-- Exercise instructions --
Beneath this sentence is a listing. Return its lines from the one containing "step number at" through the last, exactly, and omit the pictures.

-- Given information --
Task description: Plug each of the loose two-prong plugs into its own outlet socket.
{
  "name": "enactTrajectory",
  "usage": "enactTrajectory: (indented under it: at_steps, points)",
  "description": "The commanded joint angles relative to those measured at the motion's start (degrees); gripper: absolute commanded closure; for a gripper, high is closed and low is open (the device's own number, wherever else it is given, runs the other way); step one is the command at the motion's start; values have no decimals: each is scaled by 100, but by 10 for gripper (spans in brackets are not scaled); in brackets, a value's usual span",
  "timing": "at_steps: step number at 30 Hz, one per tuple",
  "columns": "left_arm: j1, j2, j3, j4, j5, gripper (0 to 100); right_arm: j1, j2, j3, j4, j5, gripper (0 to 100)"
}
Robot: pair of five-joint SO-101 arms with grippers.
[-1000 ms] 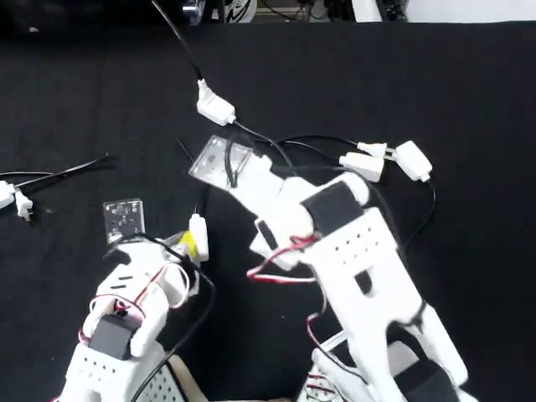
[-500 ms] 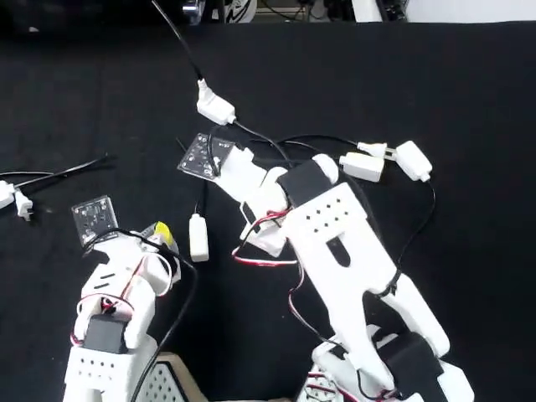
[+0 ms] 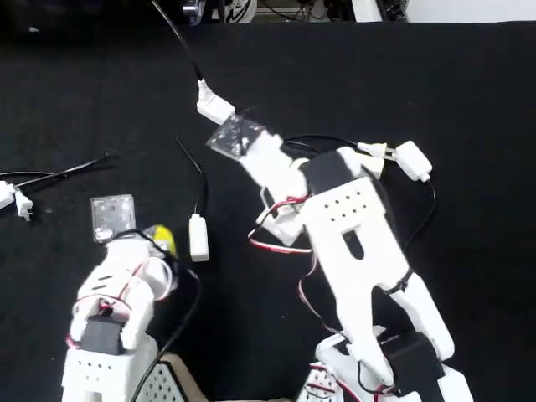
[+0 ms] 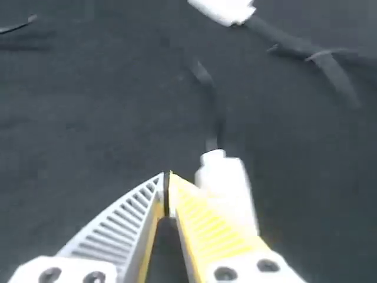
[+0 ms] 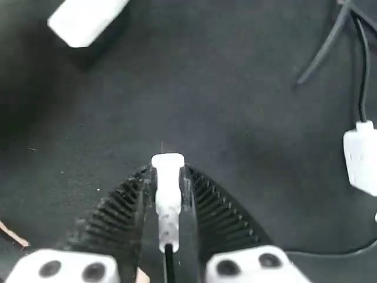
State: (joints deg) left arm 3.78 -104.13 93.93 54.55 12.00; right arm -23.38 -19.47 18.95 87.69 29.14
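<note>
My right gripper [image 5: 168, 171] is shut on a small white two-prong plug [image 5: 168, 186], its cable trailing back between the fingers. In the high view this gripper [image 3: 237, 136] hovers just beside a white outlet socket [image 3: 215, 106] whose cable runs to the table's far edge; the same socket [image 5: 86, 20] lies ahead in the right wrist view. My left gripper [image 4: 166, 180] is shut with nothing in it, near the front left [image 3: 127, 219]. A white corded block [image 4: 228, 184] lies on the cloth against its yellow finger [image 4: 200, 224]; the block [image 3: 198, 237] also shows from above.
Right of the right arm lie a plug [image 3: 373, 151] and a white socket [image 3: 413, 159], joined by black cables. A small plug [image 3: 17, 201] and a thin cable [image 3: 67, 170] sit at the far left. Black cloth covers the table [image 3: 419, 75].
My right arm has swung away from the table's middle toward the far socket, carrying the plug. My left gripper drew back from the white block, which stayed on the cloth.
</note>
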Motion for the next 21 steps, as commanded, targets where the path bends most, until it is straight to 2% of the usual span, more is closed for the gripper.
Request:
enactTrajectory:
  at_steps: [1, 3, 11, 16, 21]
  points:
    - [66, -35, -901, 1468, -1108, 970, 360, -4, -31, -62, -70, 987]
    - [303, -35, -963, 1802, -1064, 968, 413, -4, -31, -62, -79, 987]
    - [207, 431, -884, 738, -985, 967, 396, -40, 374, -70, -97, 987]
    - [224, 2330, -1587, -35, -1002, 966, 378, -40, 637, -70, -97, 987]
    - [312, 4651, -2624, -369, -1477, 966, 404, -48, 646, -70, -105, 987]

-- Task result --
  "timing": "at_steps: step number at 30 Hz, one per tuple",
  "columns": "left_arm: j1, j2, j3, j4, j5, gripper (0 to 100); right_arm: j1, j2, j3, j4, j5, gripper (0 to 100)"
}
Robot: pair of five-joint SO-101 arms with grippers.
[-1000 ms] 
[-500 ms] 
[+0 ms] 
[+0 ms] 
[+0 ms] 
State: (joints deg) left arm 3.78 -104.13 93.93 54.55 12.00; right arm -23.38 -19.47 18.95 87.69 29.14
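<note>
My right gripper [image 5: 168, 171] is shut on a small white two-prong plug [image 5: 168, 186], its cable trailing back between the fingers. In the high view this gripper [image 3: 237, 136] hovers just beside a white outlet socket [image 3: 215, 106] whose cable runs to the table's far edge; the same socket [image 5: 86, 20] lies ahead in the right wrist view. My left gripper [image 4: 166, 180] is shut with nothing in it, near the front left [image 3: 127, 219]. A white corded block [image 4: 228, 184] lies on the cloth against its yellow finger [image 4: 200, 224]; the block [image 3: 198, 237] also shows from above.
Right of the right arm lie a plug [image 3: 373, 151] and a white socket [image 3: 413, 159], joined by black cables. A small plug [image 3: 17, 201] and a thin cable [image 3: 67, 170] sit at the far left. Black cloth covers the table [image 3: 419, 75].
My right arm has swung away from the table's middle toward the far socket, carrying the plug. My left gripper drew back from the white block, which stayed on the cloth.
</note>
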Motion for the next 21 steps, as commanded, targets where the path bends most, until it is straight to 2% of the usual span, more is closed for the gripper.
Request:
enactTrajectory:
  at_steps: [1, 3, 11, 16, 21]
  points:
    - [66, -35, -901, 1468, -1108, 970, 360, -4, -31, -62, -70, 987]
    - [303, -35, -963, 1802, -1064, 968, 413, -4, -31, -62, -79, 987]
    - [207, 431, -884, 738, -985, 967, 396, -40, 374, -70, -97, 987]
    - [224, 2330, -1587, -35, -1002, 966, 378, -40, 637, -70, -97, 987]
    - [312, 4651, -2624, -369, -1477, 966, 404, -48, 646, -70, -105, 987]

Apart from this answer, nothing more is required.